Dumb and dumber

I just read an interesting Washington Post column titled "The Dumbing of America" by Susan Jacoby plugging her latest book, "The Age of American Unreason" -- and even more interesting are her responses to online reader comments. Jacoby's premise is that despite (or perhaps partly because of) the easy access to all sorts of information of varying quality, Americans are actually dumber than ever about things including basic geography and math. But more to the point, they don't care that they're dumber. Ignorance, disdain for so-called arrogant intellectuals, and outright of knowledge about certain things (e.g., evolution and nonliteral interpretations of religious texts) are a matter of pride for some people. At the root of the problem are, of course, the increased religiosity of the world and the failure to teach children how to think critically and evaluate evidence. Some of her other targets:
  • The media, "which frequently take the position that truth, if it exists, is always equidistant from two points. Not everything is a matter of opinion. Some things are true and some are false. Knowing the distinction between opinion and evidence-based knowledge is essential."
  • People who, in one reader's words, "[express] disgust with academics in regards to their removal from the realities that most of us have to contend with (financial responsibilities, environments that are economically, politically and socially diverse etc.). Jacoby's response: "I don't know why so many people are hung up on the 'elites' in the teaching professions. I don't know, but I'd say that CEOs who make more than $100 million a year are far more removed from 'practical realities' than a tenured college professor who might make around $80,000 a year."
  • People who reject education because they want to find their own way or express their individuality. "There actually is no conflict between respect for intellectual endeavor and taking your own path.
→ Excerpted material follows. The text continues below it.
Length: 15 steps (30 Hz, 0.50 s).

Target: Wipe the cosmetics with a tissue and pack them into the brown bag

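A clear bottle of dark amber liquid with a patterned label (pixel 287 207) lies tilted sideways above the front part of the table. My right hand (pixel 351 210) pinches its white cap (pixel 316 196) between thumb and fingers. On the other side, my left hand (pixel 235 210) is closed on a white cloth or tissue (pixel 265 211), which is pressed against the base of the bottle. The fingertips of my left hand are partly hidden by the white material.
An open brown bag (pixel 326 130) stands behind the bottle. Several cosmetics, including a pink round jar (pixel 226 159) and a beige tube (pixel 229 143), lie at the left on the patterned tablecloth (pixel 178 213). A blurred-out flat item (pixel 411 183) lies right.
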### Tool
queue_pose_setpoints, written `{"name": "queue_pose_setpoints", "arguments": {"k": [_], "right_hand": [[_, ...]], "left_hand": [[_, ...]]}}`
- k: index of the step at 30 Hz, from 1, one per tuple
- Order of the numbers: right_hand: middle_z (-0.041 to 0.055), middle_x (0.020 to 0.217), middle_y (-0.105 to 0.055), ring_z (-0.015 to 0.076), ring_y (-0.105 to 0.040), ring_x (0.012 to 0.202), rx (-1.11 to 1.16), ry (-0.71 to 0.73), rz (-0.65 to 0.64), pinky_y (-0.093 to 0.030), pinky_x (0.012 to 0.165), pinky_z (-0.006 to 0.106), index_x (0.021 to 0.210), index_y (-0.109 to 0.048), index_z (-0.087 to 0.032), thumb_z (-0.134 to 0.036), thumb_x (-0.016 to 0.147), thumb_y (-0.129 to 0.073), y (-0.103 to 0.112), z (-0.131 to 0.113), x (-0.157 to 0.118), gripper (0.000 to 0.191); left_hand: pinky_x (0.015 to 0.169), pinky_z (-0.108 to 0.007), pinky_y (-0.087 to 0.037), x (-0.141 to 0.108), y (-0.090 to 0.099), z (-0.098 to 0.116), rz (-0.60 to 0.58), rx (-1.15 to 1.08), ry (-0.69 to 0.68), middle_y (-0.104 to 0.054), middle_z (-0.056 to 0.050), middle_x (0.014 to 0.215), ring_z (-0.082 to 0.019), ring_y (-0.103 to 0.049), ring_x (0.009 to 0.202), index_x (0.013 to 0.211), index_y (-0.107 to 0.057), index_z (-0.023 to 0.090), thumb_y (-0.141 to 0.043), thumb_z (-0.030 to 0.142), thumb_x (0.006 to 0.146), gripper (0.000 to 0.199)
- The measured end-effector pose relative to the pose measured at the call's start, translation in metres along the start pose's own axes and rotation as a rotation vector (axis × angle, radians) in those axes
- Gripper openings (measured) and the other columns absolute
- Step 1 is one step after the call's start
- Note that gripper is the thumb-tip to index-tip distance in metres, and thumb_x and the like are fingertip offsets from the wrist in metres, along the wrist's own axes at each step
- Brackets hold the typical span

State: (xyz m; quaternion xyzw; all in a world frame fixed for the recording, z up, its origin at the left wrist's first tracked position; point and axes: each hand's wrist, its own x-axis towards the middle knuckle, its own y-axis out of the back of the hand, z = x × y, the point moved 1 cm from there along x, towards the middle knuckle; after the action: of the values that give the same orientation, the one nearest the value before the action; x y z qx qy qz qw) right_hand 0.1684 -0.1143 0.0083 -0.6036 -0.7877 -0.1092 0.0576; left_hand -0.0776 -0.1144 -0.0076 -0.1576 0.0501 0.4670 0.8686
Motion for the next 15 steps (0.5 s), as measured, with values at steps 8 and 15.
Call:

I don't have any particular respect for a college degree as an indicator of knowledge, and Bill Gates dropped out because he had something better to do. The problem is that a lot of people don't continue with general self-education, as opposed to the sort of information that makes you a good test performer, after their formal education is complete. The value of a good education, whether obtained conventionally or unconventionally, is that it leads you to do more."
Somewhere it mentions that Jacoby also wrote "Freethinkers: A History of American Secularism" which I own, but which is down kind of low in the pile of books to be read. I think I was attracted to the title because one of my all-time favorite authors, Kurt Vonnegut, used the term freethinker to describer himself and his ancestors, as well as his own literary hero, Mark Twain. So now I'll have to move the book up a few inches in the pile.